■ Activity: All lines of the data shown below should be output exactly as they stand.

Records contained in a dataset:

--

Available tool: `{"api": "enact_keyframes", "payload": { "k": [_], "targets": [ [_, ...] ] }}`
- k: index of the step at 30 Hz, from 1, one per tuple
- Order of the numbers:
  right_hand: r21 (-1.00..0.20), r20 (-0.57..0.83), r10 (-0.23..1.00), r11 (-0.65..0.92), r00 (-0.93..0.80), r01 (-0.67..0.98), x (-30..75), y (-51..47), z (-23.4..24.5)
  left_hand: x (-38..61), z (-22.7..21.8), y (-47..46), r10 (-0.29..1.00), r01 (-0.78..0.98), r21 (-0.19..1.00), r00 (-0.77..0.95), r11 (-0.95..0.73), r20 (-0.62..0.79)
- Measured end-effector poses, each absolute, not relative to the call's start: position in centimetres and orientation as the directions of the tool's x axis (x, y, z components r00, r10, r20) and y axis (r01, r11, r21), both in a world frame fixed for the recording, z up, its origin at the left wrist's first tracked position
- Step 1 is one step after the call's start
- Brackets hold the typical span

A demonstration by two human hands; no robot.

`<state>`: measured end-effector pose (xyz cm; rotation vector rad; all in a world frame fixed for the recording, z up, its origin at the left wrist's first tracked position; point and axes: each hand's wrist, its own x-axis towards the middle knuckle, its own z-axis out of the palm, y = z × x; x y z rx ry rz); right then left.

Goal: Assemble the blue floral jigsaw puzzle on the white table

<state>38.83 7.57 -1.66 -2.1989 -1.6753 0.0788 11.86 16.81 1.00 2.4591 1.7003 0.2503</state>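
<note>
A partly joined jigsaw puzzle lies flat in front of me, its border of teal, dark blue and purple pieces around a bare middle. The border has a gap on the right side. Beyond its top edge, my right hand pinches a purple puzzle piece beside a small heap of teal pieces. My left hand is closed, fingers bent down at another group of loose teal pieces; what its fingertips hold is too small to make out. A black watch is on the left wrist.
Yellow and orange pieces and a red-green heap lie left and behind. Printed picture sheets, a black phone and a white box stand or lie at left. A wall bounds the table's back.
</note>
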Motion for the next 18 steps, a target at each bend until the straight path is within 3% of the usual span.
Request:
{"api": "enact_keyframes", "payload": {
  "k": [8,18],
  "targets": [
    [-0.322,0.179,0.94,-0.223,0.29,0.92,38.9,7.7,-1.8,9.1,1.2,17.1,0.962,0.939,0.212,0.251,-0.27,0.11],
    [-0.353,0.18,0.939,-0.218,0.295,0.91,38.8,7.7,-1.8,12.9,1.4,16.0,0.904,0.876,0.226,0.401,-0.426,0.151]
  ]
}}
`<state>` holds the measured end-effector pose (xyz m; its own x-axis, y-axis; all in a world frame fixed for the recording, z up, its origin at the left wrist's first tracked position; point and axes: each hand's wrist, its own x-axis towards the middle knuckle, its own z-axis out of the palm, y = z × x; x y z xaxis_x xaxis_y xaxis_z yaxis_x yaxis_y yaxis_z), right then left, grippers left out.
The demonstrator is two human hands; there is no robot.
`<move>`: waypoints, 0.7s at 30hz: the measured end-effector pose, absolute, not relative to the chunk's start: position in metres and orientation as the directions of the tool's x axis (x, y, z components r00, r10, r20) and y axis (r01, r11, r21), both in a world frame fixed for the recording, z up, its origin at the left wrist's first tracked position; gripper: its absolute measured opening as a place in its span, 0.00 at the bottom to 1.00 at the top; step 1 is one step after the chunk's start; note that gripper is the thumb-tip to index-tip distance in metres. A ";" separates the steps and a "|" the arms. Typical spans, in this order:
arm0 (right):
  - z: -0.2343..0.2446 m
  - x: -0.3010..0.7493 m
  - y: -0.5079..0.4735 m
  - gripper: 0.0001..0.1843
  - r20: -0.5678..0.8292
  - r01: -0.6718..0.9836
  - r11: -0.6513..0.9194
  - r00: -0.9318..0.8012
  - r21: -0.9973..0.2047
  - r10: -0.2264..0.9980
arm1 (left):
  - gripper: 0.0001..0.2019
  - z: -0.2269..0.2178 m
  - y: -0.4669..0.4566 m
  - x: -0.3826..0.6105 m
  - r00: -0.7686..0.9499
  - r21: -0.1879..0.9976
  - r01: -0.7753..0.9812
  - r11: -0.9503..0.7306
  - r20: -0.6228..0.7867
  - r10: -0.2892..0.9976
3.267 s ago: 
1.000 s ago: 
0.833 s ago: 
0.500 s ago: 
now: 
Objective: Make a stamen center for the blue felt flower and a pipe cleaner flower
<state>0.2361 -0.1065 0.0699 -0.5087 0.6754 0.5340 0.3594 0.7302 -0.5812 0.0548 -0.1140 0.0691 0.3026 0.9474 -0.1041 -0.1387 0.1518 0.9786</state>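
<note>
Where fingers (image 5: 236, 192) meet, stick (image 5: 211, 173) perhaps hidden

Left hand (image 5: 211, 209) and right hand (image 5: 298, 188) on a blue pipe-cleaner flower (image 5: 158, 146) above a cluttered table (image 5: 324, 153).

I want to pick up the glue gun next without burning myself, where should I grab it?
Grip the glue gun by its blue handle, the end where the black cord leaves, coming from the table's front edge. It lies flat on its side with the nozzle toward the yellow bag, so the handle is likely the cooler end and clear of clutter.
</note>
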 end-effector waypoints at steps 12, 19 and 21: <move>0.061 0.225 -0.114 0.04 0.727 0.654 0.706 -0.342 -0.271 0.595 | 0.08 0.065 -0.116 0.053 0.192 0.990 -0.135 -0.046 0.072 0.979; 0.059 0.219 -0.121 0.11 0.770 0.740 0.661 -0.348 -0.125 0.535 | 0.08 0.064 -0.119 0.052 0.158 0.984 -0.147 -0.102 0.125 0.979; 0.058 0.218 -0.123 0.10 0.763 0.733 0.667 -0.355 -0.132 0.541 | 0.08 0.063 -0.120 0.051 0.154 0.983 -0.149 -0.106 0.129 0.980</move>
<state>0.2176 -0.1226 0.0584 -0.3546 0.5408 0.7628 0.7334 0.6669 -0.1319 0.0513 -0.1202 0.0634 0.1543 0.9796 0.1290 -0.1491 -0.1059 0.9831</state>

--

■ Written solution:
Available tool: `{"api": "enact_keyframes", "payload": { "k": [_], "targets": [ [_, ...] ] }}`
- k: index of the step at 30 Hz, from 1, one per tuple
- Order of the numbers:
  right_hand: r21 (-1.00..0.20), r20 (-0.57..0.83), r10 (-0.23..1.00), r11 (-0.65..0.92), r00 (-0.93..0.80), r01 (-0.67..0.98), x (-30..75), y (-51..47), z (-23.4..24.5)
  left_hand: x (-38..61), z (-22.7..21.8), y (-47..46), r10 (-0.29..1.00), r01 (-0.78..0.98), r21 (-0.19..1.00), r00 (-0.77..0.95), r11 (-0.95..0.73), r20 (-0.62..0.79)
- Measured end-effector poses, each absolute, not relative to the call's start: position in centimetres and orientation as the directions of the tool's x axis (x, y, z components r00, r10, r20) and y axis (r01, r11, r21), both in a world frame fixed for the recording, z up, its origin at the left wrist's first tracked position
- Step 1 is one step after the call's start
- Brackets hold the typical span

A demonstration by two human hands; no robot.

`<state>`: measured end-effector pose (xyz cm; rotation vector rad; all in a world frame fixed for the recording, z up, its origin at the left wrist's first tracked position; point and axes: each hand's wrist, its own x-axis towards the middle knuckle, its own z-axis out of the palm, y = z × x; x y z rx ry rz); right then left.

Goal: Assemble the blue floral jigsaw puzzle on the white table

<state>38.83 7.57 -1.66 -2.1989 -1.6753 0.0788 11.86 16.81 1.00 2.4591 1.7003 0.2503</state>
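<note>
A partly joined jigsaw puzzle lies flat in front of me, its border of teal, dark blue and purple pieces around a bare middle. The border has a gap on the right side. Beyond its top edge, my right hand pinches a purple puzzle piece beside a small heap of teal pieces. My left hand is closed, fingers bent down at another group of loose teal pieces; what its fingertips hold is too small to make out. A black watch is on the left wrist.
Yellow and orange pieces and a red-green heap lie left and behind. Printed picture sheets, a black phone and a white box stand or lie at left. A wall bounds the table's back.
</note>
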Motion for the next 18 steps, a target at each bend until the straight path is within 3% of the usual span.
Request:
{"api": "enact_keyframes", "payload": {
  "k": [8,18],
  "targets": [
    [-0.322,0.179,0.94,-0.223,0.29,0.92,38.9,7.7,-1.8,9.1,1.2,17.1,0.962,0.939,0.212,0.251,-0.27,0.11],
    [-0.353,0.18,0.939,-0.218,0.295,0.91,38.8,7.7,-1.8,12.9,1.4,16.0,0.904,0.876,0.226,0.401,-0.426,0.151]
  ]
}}
`<state>` holds the measured end-effector pose (xyz m; its own x-axis, y-axis; all in a world frame fixed for the recording, z up, its origin at the left wrist's first tracked position; point and axes: each hand's wrist, its own x-axis towards the middle knuckle, its own z-axis out of the palm, y = z × x; x y z xaxis_x xaxis_y xaxis_z yaxis_x yaxis_y yaxis_z), right then left, grippers left out.
The demonstrator is two human hands; there is no robot.
`<move>`: waypoints, 0.7s at 30hz: the measured end-effector pose, absolute, not relative to the chunk's start: position in metres and orientation as the directions of the tool's x axis (x, y, z components r00, r10, r20) and y axis (r01, r11, r21), both in a world frame fixed for the recording, z up, its origin at the left wrist's first tracked position; gripper: its absolute measured opening as a place in its span, 0.00 at the bottom to 1.00 at the top; step 1 is one step after the chunk's start; note that gripper is the thumb-tip to index-tip distance in metres. A ";" separates the steps and a "|" the arms. Typical spans, in this order:
arm0 (right):
  - z: -0.2343..0.2446 m
  - x: -0.3010..0.7493 m
  - y: -0.5079..0.4735 m
  - gripper: 0.0001..0.1843
  - r20: -0.5678..0.8292
  - r01: -0.6718..0.9836
  - r11: -0.6513..0.9194
  - r00: -0.9318..0.8012
  - r21: -0.9973..0.2047
  - r10: -0.2264..0.9980
arm1 (left):
  - gripper: 0.0001..0.2019
  - z: -0.2269..0.2178 m
  - y: -0.4669..0.4566 m
  - x: -0.3826..0.6105 m
  - r00: -0.7686..0.9499
  - r21: -0.1879..0.9976
  - r01: -0.7753..0.9812
  - r11: -0.9503..0.7306
  - r20: -0.6228..0.7867
  - r10: -0.2892..0.9976
3.267 s ago: 
1.000 s ago: 
0.833 s ago: 
0.500 s ago: 
now: 
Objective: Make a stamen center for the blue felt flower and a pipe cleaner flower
<state>0.2361 -0.1065 0.0699 -0.5087 0.6754 0.5340 0.3594 0.7302 -0.5812 0.0548 -0.1140 0.0691 0.3026 0.9474 -0.1041 -0.1387 0.1518 0.9786</state>
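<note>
Where fingers (image 5: 236, 192) meet, stick (image 5: 211, 173) perhaps hidden

Left hand (image 5: 211, 209) and right hand (image 5: 298, 188) on a blue pipe-cleaner flower (image 5: 158, 146) above a cluttered table (image 5: 324, 153).

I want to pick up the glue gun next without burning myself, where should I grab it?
Grip the glue gun by its blue handle, the end where the black cord leaves, coming from the table's front edge. It lies flat on its side with the nozzle toward the yellow bag, so the handle is likely the cooler end and clear of clutter.
</note>
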 end-effector waypoints at steps 12, 19 and 21: <move>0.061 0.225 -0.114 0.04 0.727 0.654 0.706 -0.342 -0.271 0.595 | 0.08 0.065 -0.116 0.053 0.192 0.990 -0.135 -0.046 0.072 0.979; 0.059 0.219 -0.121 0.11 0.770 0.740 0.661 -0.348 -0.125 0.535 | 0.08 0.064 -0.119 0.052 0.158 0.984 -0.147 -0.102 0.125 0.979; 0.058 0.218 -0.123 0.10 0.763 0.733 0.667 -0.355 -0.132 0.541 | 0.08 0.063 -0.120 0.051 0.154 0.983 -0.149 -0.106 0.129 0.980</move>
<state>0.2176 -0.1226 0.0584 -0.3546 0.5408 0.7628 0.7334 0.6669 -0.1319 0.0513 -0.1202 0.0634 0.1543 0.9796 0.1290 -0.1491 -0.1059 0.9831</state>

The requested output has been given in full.